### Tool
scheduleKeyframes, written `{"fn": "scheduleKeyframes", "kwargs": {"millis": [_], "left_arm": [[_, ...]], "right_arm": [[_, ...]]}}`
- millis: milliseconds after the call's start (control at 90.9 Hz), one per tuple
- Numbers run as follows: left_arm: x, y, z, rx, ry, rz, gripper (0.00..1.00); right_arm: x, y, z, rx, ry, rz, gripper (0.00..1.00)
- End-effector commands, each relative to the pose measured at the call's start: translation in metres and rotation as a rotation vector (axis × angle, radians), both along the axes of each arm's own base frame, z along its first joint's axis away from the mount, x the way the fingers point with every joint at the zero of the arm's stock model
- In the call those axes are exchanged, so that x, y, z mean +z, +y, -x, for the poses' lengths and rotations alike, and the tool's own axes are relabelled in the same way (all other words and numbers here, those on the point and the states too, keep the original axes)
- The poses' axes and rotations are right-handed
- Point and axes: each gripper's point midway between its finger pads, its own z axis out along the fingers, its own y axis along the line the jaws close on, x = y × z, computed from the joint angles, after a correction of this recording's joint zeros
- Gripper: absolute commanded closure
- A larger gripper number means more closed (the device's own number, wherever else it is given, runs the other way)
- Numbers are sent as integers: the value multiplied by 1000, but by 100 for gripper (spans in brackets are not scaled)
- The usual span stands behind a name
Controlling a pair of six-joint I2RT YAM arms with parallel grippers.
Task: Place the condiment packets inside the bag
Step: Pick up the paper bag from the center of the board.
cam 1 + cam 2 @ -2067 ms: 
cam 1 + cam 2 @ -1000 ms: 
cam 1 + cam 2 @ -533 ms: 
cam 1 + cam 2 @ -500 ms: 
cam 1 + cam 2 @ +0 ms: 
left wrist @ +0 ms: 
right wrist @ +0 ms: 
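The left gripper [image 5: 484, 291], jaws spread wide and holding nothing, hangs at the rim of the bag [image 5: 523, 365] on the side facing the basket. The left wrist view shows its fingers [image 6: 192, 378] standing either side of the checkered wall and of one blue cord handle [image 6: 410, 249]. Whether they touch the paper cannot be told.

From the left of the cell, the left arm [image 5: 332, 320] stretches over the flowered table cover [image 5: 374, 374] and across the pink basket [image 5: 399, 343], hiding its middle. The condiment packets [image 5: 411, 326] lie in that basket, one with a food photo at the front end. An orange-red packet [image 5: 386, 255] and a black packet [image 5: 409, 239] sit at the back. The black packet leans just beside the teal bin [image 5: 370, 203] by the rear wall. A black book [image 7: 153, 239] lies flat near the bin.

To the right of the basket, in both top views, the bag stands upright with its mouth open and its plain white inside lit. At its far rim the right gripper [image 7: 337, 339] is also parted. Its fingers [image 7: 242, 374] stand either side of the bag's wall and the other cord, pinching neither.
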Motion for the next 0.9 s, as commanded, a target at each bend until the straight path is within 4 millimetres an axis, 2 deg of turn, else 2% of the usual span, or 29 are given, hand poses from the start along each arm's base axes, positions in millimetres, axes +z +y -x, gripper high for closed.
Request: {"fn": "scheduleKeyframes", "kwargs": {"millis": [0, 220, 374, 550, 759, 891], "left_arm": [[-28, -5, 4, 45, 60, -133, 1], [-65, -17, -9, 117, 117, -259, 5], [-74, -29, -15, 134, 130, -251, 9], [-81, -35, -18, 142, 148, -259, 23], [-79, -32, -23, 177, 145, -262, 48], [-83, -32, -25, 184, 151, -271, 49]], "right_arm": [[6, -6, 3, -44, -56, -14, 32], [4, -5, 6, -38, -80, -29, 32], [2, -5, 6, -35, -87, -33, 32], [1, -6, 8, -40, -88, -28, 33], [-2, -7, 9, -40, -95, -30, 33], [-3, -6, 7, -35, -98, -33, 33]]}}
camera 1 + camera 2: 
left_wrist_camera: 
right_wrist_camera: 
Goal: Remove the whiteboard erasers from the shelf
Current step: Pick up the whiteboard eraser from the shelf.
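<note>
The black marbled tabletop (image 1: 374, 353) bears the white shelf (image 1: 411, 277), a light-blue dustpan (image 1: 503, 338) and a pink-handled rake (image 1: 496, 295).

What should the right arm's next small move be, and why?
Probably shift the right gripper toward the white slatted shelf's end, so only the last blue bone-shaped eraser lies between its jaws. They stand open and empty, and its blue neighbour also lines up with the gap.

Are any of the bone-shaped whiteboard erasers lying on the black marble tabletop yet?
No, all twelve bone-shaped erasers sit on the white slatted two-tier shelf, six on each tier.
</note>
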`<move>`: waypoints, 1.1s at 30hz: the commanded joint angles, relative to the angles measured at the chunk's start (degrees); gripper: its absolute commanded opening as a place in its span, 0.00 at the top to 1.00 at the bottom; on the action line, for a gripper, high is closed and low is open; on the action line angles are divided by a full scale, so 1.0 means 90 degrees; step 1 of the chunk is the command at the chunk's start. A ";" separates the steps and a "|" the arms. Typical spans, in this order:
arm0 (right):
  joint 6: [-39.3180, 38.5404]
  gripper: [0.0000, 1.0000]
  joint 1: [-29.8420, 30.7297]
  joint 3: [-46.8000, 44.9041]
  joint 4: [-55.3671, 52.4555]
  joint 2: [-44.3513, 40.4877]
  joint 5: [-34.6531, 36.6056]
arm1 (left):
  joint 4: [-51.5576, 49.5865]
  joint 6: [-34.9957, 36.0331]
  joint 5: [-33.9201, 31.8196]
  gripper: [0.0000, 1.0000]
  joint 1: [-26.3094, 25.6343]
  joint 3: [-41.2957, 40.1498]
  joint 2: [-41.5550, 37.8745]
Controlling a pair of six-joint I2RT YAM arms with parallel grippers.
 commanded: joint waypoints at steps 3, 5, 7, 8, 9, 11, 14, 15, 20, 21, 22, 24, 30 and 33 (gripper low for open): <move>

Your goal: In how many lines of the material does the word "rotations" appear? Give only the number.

Result of this exercise: 2